-- Opening Marker --

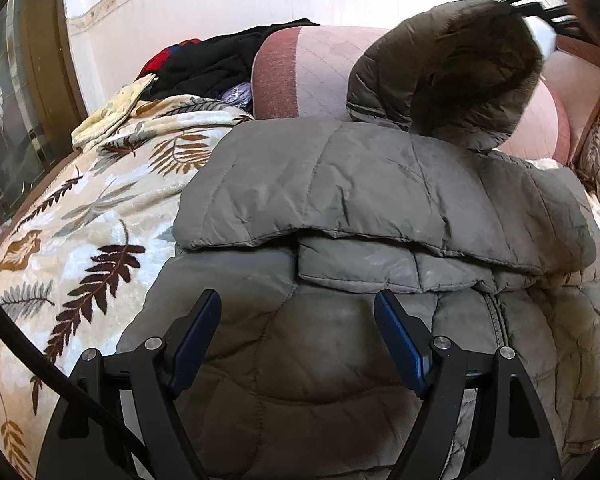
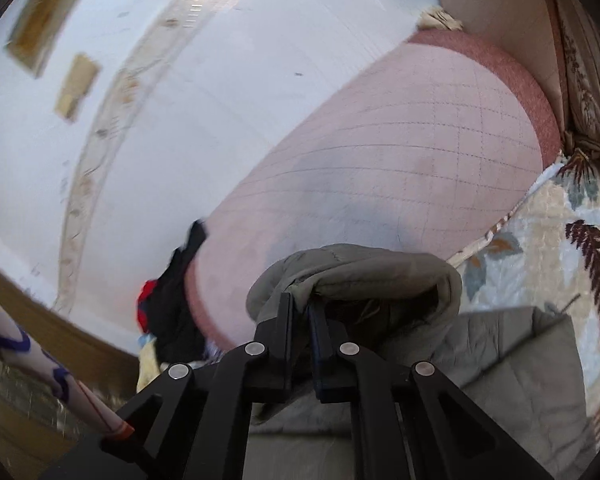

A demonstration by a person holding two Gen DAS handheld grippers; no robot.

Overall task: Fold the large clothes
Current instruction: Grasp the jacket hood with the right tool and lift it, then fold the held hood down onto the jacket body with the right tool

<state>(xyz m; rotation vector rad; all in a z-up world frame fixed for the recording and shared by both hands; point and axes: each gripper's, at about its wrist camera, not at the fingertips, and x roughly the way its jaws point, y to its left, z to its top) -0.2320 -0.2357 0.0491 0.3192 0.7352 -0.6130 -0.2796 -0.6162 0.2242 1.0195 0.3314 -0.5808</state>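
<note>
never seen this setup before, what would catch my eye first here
A grey quilted jacket lies folded across a leaf-patterned blanket. Its hood stands lifted at the far side, pinched in the shut right gripper. The left gripper hangs open over the jacket's near part, a pink bolster behind.

I count one grey jacket (image 1: 380,184) with one hood (image 1: 452,76). There is one leaf blanket (image 1: 80,248), one pink bolster (image 2: 400,152) and one heap of dark clothes (image 1: 220,60). I hold two grippers: left gripper (image 1: 298,312), right gripper (image 2: 300,312). On the wall I see two frames (image 2: 48,12).
</note>
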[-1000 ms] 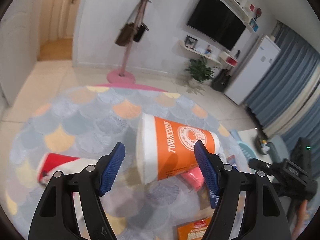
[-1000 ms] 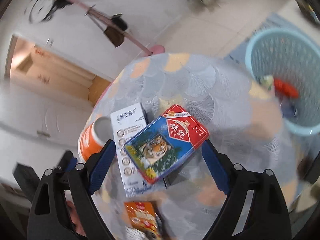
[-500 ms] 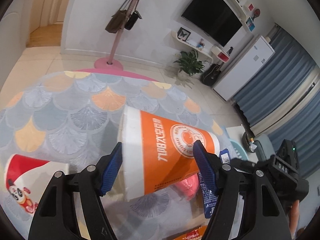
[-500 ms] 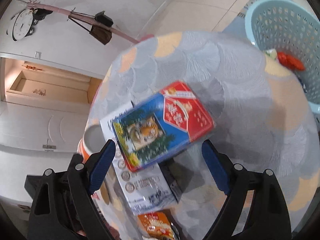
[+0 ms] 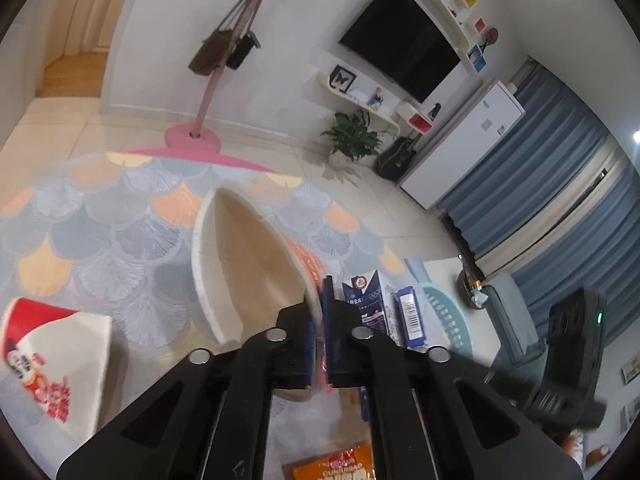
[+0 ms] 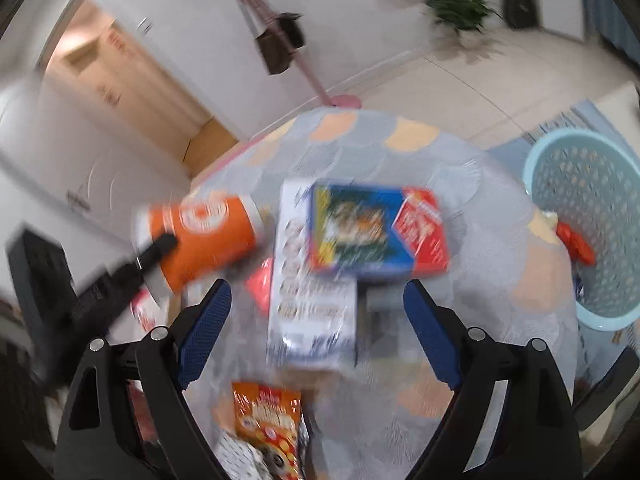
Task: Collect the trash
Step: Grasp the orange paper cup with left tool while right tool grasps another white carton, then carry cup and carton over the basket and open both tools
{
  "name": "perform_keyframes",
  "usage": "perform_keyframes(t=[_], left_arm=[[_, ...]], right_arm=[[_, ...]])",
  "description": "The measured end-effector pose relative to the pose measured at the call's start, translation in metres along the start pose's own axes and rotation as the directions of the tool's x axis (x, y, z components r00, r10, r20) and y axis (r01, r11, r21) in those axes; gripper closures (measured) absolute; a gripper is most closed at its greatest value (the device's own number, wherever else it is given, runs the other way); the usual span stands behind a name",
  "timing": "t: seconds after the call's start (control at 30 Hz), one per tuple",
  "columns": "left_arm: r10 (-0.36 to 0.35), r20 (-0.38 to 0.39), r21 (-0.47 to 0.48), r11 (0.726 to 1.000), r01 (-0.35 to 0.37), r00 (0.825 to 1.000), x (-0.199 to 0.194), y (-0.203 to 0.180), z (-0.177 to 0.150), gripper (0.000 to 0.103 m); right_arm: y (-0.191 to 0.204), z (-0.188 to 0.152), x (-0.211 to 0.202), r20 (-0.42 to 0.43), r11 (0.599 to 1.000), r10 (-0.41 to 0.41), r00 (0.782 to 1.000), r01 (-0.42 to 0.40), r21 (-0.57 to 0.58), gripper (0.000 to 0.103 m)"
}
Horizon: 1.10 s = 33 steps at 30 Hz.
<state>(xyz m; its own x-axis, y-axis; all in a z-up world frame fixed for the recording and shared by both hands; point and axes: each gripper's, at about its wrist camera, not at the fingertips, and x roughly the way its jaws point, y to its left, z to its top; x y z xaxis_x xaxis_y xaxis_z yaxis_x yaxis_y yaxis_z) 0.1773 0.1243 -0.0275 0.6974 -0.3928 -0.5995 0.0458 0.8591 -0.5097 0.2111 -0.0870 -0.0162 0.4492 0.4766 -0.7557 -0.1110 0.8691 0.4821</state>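
An orange paper cup (image 5: 248,264) shows its open mouth to the left wrist camera. My left gripper (image 5: 320,308) has its jaws closing tight on the cup's wall, with only that thin wall between the pads. In the blurred right wrist view the same cup (image 6: 204,236) hangs tilted with a black finger of the left gripper (image 6: 160,246) on it. My right gripper (image 6: 316,285) stands wide open above a white carton (image 6: 312,300) and a blue-and-red tiger box (image 6: 376,232), touching neither. An orange snack packet (image 6: 268,412) lies nearer the camera.
A light blue mesh basket (image 6: 588,224) with a red wrapper (image 6: 576,240) inside stands right of the patterned rug (image 5: 100,220). A red-and-white cup (image 5: 48,360) lies at the left. A pink coat stand (image 5: 212,80) rises beyond the rug.
My left gripper has shut on the orange cup, which now turns its mouth toward the camera. The right gripper has rolled and shifted, still open over the boxes.
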Motion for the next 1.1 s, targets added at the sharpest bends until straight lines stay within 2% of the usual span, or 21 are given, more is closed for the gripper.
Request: perform_keyframes(t=[0.1, 0.2, 0.3, 0.43, 0.5, 0.57, 0.6, 0.73, 1.03, 1.1], left_arm=[[0.011, 0.031, 0.02, 1.0, -0.012, 0.999, -0.016, -0.006, -0.005, 0.102], [0.061, 0.071, 0.066, 0.996, -0.066, 0.996, -0.035, -0.012, -0.013, 0.102], [0.131, 0.103, 0.121, 0.982, -0.143, 0.986, -0.052, -0.017, -0.022, 0.102], [0.163, 0.11, 0.152, 0.972, -0.179, 0.98, -0.06, -0.015, -0.033, 0.102], [0.162, 0.105, 0.152, 0.972, -0.177, 0.981, -0.06, -0.012, -0.036, 0.102], [0.159, 0.093, 0.151, 0.973, -0.172, 0.983, -0.058, -0.008, -0.039, 0.102], [0.164, 0.086, 0.15, 0.973, -0.175, 0.983, -0.057, -0.007, -0.041, 0.102], [0.161, 0.076, 0.139, 0.975, -0.171, 0.984, -0.056, -0.004, -0.045, 0.102], [0.138, 0.12, 0.165, 0.974, -0.156, 0.983, -0.066, -0.021, -0.045, 0.102], [0.124, 0.134, 0.175, 0.974, -0.147, 0.983, -0.07, -0.029, -0.045, 0.102]], right_arm=[[0.009, -0.009, 0.008, -0.001, 0.999, -0.017, 1.0, 0.017, -0.043, 0.019], [0.014, -0.011, 0.019, -0.014, 0.998, -0.021, 1.0, 0.02, -0.055, 0.019], [0.022, -0.009, 0.028, 0.022, 0.992, -0.081, 0.996, 0.083, -0.099, 0.019], [0.029, -0.008, 0.04, 0.029, 0.985, -0.098, 0.995, 0.101, -0.137, 0.02], [0.034, -0.011, 0.042, 0.048, 0.977, -0.126, 0.991, 0.132, -0.17, 0.026], [0.037, -0.014, 0.044, 0.045, 0.969, -0.138, 0.989, 0.145, -0.2, 0.043], [0.038, -0.015, 0.045, 0.038, 0.966, -0.14, 0.989, 0.145, -0.212, 0.046], [0.038, -0.022, 0.04, 0.029, 0.963, -0.119, 0.992, 0.123, -0.241, 0.053], [0.045, -0.033, -0.006, 0.053, 0.963, 0.016, 0.998, -0.001, -0.271, 0.053], [0.048, -0.035, -0.023, 0.085, 0.958, 0.035, 0.996, -0.009, -0.288, 0.053]])
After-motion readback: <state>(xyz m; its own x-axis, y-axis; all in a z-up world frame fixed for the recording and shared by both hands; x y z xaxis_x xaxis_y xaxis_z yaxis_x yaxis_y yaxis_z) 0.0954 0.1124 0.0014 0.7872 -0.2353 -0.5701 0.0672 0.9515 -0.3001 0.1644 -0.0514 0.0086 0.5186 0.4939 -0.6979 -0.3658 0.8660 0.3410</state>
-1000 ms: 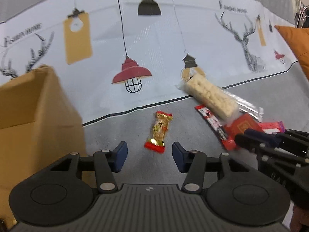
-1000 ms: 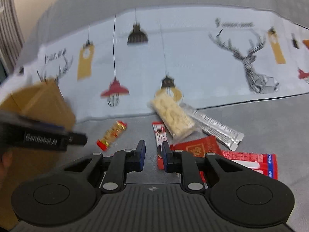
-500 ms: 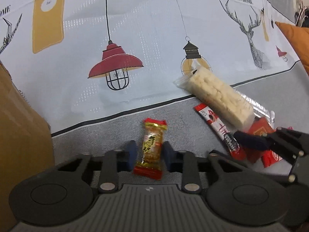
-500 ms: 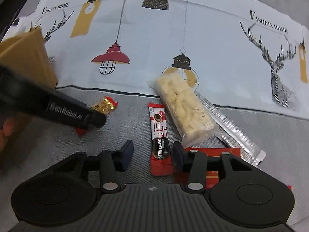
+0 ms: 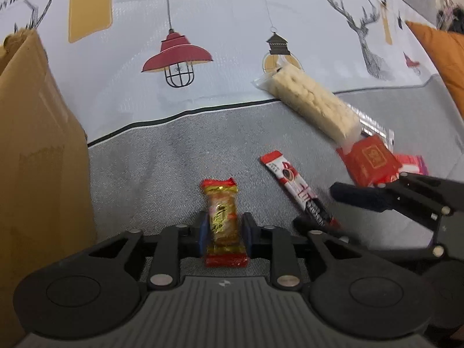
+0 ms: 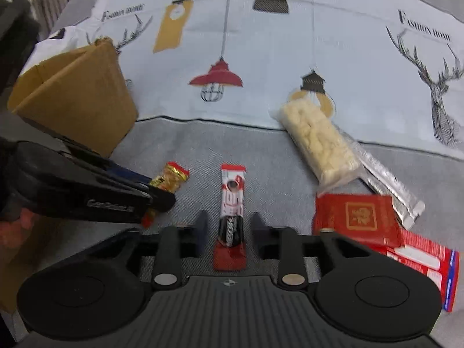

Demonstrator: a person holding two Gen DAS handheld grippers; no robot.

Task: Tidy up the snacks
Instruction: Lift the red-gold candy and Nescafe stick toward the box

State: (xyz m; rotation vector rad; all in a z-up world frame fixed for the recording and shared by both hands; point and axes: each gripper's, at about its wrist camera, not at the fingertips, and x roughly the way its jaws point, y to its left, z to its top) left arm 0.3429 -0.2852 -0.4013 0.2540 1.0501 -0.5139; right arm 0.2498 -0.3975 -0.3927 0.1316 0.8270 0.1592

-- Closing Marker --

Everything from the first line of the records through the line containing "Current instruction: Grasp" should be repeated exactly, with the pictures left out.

The answer:
A demonstration by a person holding two Gen DAS handheld grippers; no robot.

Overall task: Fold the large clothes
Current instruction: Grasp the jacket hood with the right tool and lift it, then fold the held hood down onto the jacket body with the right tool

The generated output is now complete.